Image courtesy of: tumblr.com (fair use)

KiaLynne Bland


    Martin Luther King, Jr. Day was the country’s most recent holiday, so it would only make sense to see Selma, which was released worldwide Jan. 9, 2014. The movie was nominated for an Academy Award, Golden Globe, N.A.A.C.P Image Award, and Satellite Award, just to name a few.

Based on a true story, Selma, starring David Oyelowo, Tom Wilkinson, Carmen Ejogo, Tim Roth, and Oprah Winfrey, follows Martin Luther King, Jr. (Oyelowo) lead a dangerous and risky, but nonviolent march from Selma, Ala. to Montgomery, Ala. in 1965 to promote and secure equal voting rights across the United States. Throughout the movie, King repeatedly goes to President Lyndon B. Johnson (Wilkinson) to discuss the issues of African Americans not being authorized to vote. However, Johnson was more concerned with trying to end poverty throughout the country instead of King’s concerns, which lead up to the march.

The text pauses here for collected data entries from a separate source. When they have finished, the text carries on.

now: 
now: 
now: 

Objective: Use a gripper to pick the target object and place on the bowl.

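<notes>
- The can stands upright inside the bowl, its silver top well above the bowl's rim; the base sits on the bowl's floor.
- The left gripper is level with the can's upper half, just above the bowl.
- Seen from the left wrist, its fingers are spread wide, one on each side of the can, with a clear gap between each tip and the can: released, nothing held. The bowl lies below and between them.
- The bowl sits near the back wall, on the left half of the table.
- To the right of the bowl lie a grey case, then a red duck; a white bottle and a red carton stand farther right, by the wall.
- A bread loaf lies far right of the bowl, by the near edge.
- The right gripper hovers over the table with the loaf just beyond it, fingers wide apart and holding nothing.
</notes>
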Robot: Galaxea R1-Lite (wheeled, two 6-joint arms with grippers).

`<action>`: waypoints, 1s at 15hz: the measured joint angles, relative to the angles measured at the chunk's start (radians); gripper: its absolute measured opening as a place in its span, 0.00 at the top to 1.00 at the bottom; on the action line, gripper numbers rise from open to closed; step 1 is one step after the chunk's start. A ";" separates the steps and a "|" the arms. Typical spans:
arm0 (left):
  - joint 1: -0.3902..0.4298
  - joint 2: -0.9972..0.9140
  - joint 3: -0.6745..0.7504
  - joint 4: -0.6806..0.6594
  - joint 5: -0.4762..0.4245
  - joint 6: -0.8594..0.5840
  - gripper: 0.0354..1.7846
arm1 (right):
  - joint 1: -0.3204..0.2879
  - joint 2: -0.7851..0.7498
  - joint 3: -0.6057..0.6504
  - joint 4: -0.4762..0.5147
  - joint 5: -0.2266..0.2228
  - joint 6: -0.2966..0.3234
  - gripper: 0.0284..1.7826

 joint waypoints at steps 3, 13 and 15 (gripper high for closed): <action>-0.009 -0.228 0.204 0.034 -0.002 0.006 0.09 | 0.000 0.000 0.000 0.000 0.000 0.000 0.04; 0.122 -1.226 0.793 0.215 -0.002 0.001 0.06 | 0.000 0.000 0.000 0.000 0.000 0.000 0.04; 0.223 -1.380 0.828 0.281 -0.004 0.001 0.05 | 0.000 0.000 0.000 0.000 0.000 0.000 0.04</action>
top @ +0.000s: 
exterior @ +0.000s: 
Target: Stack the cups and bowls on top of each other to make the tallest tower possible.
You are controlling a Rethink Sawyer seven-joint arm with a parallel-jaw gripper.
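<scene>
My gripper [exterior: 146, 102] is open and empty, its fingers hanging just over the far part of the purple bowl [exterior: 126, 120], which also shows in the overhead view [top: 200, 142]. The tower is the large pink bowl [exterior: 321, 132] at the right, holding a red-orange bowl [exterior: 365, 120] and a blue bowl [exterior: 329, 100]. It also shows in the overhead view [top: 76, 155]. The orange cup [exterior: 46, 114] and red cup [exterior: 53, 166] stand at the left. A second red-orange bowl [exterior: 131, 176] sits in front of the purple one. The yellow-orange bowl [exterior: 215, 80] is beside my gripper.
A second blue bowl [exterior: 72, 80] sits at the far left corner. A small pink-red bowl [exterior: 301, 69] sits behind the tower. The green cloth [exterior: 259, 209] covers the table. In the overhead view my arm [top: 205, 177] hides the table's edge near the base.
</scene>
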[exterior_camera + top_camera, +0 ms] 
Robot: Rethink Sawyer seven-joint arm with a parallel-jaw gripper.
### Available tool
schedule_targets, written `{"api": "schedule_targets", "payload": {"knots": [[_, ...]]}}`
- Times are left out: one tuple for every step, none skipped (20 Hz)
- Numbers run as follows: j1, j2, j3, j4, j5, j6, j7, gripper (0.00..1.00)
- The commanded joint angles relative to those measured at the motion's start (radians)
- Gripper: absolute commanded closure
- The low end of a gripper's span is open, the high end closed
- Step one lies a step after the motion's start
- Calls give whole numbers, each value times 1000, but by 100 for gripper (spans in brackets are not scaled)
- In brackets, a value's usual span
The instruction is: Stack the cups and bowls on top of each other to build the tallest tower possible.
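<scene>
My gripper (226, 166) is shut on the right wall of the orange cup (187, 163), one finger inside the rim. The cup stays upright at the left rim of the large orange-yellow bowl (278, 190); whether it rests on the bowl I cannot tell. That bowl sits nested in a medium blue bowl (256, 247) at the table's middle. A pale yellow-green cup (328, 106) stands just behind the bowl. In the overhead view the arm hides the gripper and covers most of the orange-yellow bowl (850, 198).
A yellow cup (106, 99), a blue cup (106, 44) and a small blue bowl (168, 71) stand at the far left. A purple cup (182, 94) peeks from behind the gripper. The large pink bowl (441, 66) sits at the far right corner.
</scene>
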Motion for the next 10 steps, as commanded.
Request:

Various scenes of the movie left me in tears and sickened me, as Selma does an excellent job with portraying how African Americans and Civil Rights activists were treated during the 1960s, previous, and coming years. Many scenes were unappealing to the eye, but extremely important to acknowledge and understand.

Selma maintains positive reviews, with IMDb giving it a 7.5 out of 10 rating, Rotten Tomatoes an 8.7 out of 10 rating, and Metacritic an 89 out of 100. Several movie critics have praised Selma of its powerful acting; I agree with them. Each individual actor and actress had their moment, and it was always a strong moment. From the violent scenes, to the glorifying scenes, the acting overall gave me chills and inspired me.

I give Selma a 4.5 out of 5 star rating. While Selma was nearly perfect, some parts of the movie were hard to follow. Three or four scenes had me questioning what was happening and left me hanging with confusion. Despite that, Selma truly shows the importance of the Civil Rights movement, as well as helping the viewer to understand how horrible times were for African Americans and activists.